What you will do » In how many lines of these records does the word "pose" appear? Give the number by itself.

Records excerpted from a collection
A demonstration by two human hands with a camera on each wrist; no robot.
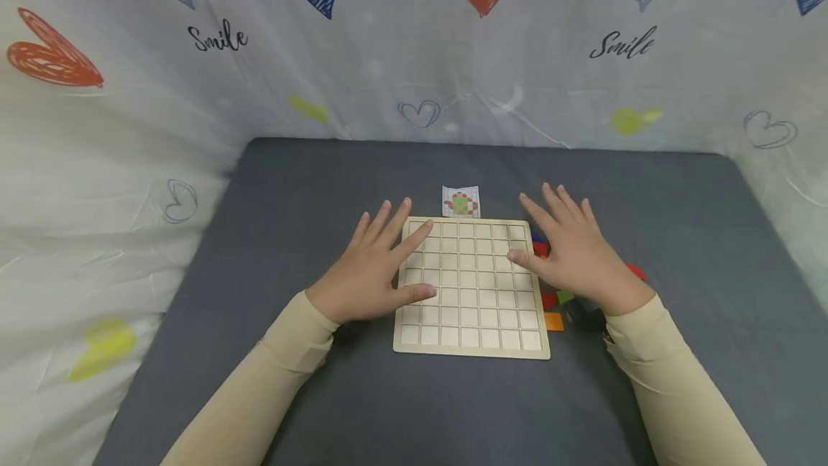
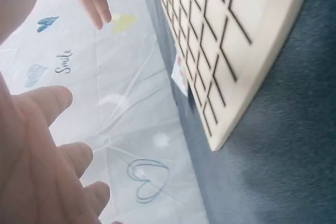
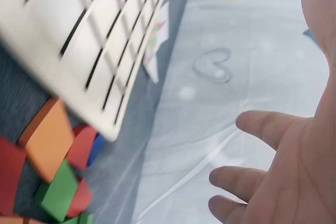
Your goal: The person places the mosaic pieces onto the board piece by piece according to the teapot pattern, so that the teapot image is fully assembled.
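Note:
A pale wooden grid board (image 1: 471, 355) with square cells lies flat on the dark cloth. Over its left edge my left hand (image 1: 365, 275) is spread, fingers straight and nothing held. My right hand (image 1: 578, 257) hovers in the same way over the right edge, fingers apart, also holding nothing. Partly hidden beneath the right hand are coloured blocks; an orange block (image 3: 50, 140), a green block (image 3: 56, 190) and a red block (image 3: 9, 174) show in the right wrist view. Behind the board lies a small card (image 1: 461, 202) printed with a green and red pattern on a grid.
Dark grey cloth (image 1: 336, 178) covers the table. A whitish curtain (image 1: 388, 56) printed with hearts and "Smile" hangs behind and at both sides. One red piece (image 1: 637, 271) sits just beyond the right wrist.

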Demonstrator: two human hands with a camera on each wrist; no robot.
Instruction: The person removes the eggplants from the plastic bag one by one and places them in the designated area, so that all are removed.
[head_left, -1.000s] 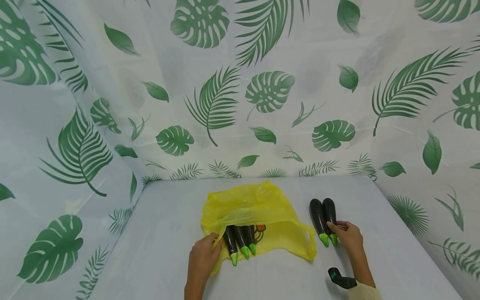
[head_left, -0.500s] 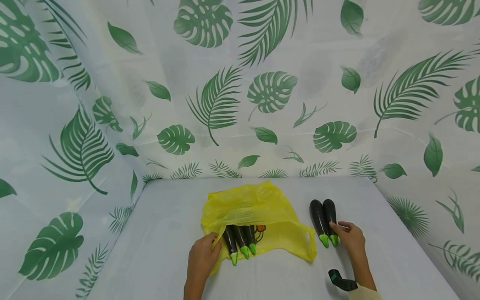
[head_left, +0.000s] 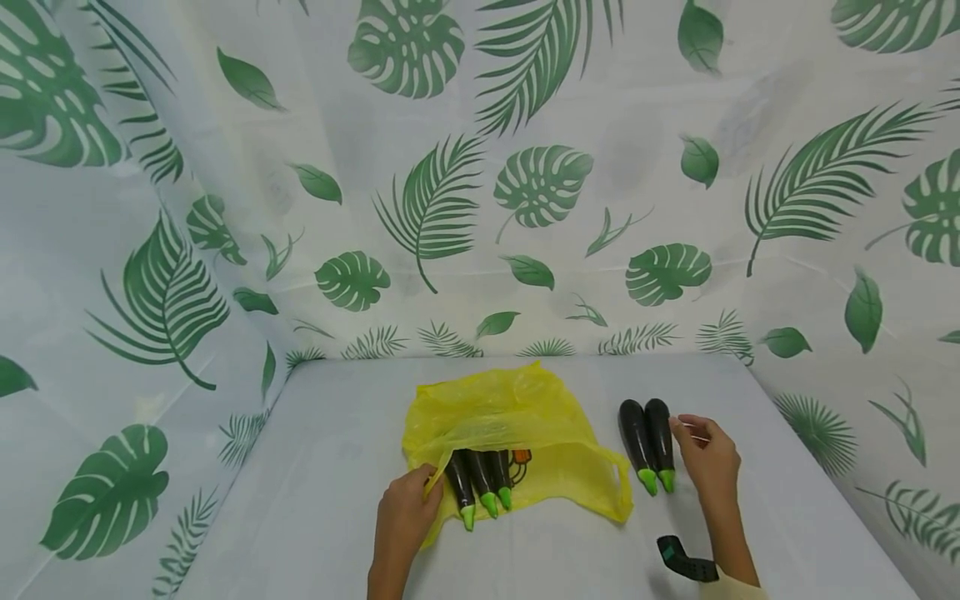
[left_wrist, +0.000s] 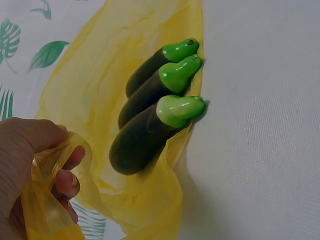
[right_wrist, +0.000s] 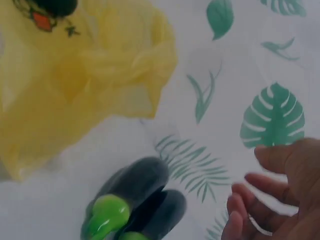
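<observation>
A yellow plastic bag lies on the white table with its mouth toward me. My left hand pinches the left edge of that mouth, and the film bunches between thumb and fingers in the left wrist view. Inside lie three eggplants side by side, their green stem ends pointing out; the far ends are covered by the bag. Two more eggplants lie side by side to the right of the bag. Just right of this pair is my right hand, fingers loosely bent, holding nothing; the right wrist view shows it apart from them.
A white cloth with green leaf prints hangs behind and at both sides of the table. The bag's right handle loop reaches toward the two eggplants. A black device sits at my right wrist.
My right hand has let go of the right-hand eggplant and moved slightly right and away from me. My left hand and the bag stay put.
</observation>
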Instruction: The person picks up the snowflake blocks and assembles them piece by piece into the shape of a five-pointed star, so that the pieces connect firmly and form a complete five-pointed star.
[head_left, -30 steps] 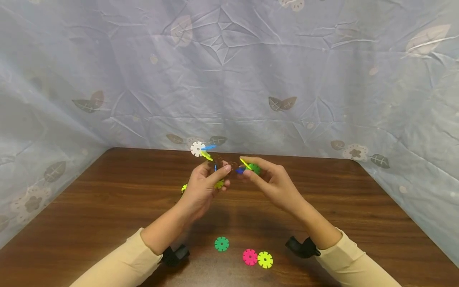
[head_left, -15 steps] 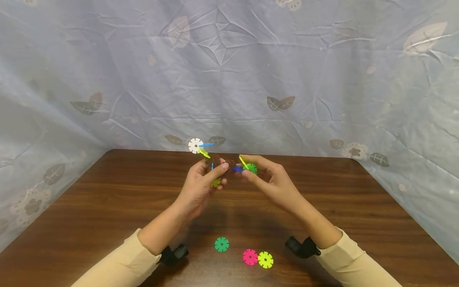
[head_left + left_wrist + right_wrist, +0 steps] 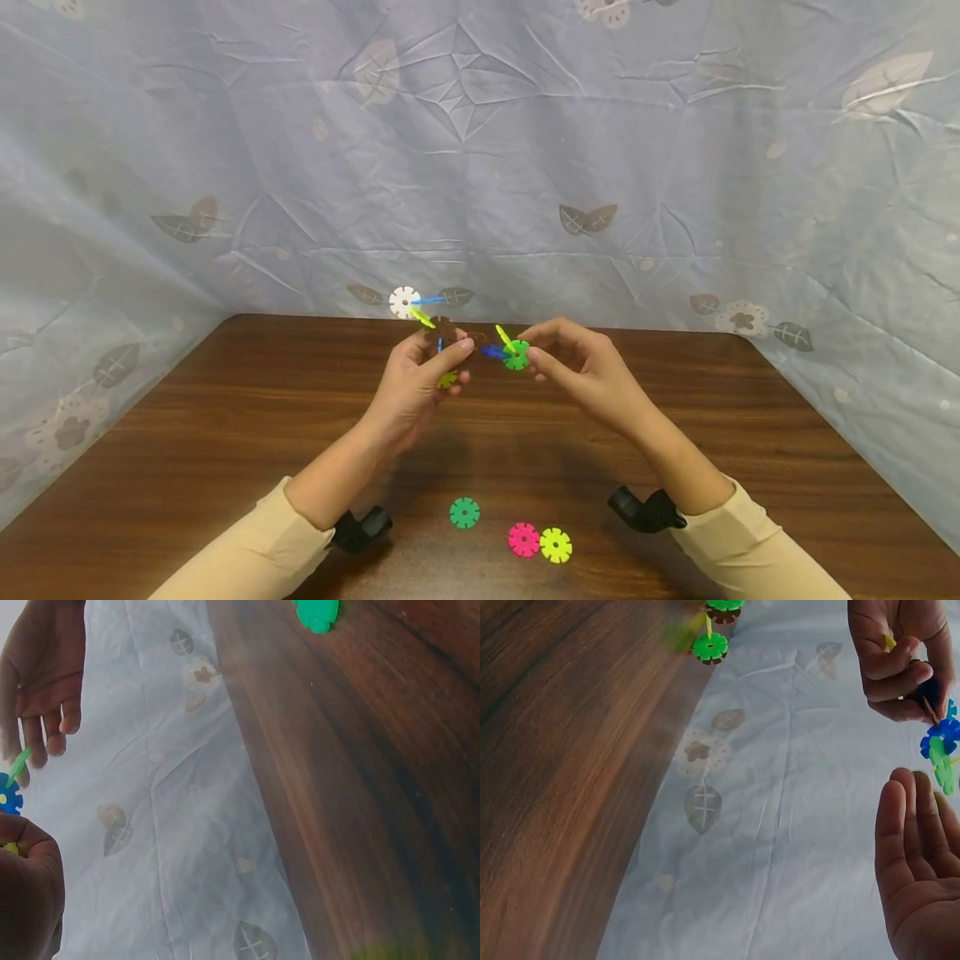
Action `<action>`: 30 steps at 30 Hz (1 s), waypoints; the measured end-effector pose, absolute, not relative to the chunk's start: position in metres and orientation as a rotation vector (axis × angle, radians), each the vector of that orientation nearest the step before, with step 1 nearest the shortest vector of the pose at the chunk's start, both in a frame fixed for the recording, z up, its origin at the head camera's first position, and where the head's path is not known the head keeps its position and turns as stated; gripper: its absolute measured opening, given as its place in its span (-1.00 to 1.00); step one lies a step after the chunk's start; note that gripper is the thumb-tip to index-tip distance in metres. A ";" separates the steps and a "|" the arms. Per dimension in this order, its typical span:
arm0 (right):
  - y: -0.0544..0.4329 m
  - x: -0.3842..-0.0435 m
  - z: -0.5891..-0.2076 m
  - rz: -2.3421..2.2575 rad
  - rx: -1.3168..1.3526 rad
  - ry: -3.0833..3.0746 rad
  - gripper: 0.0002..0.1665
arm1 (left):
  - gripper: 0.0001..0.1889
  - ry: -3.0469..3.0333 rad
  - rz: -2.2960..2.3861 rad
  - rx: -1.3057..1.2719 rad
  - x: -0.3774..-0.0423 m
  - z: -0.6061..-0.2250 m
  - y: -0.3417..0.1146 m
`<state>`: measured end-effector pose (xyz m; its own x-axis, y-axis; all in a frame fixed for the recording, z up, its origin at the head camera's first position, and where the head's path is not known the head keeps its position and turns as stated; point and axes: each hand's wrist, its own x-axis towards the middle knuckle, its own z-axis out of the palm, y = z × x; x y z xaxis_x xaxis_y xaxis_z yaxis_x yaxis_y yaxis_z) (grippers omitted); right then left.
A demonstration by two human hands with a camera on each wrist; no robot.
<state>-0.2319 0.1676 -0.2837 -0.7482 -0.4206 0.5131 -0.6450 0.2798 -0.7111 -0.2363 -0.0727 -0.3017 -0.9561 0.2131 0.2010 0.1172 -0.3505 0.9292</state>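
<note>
Head view: a dark brown table point(image 3: 675, 442), its grain running left to right and its far corners rounded, fills the near half of the scene. Pale grey cloth point(image 3: 480, 175), creased and printed with leaves and flowers, hangs along its far side and both flanks. Over the table's far part, the left hand point(image 3: 408, 379) pinches a model point(image 3: 439, 327) of joined slotted discs, thumb on top; a white disc point(image 3: 404, 302) tops its far left end. The right hand point(image 3: 588, 367) is at the model's right end, thumb tip by a green disc point(image 3: 516, 355); whether it grips or merely touches, I cannot tell. On the table's near part lie a teal disc point(image 3: 464, 512) and, farther right, a pink disc point(image 3: 523, 540) just beside a yellow disc point(image 3: 556, 545).
</note>
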 end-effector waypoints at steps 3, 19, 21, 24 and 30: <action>0.167 -0.233 -0.285 1.489 0.998 -2.325 -0.84 | -0.87 1.769 2.488 0.446 -0.237 -0.302 -0.073; 0.154 -0.239 -0.303 1.860 1.026 -2.137 -0.82 | -0.86 1.763 2.543 0.427 -0.238 -0.299 -0.074; 0.153 -0.238 -0.304 1.890 1.004 -2.121 -0.83 | -0.88 1.723 2.559 0.452 -0.239 -0.300 -0.074; 0.150 -0.236 -0.304 1.944 0.953 -2.093 -0.82 | -0.90 1.670 2.573 0.541 -0.239 -0.305 -0.074; 0.145 -0.234 -0.307 2.007 0.925 -2.037 -0.80 | -0.76 1.754 2.488 0.646 -0.239 -0.313 -0.068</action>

Output below » 2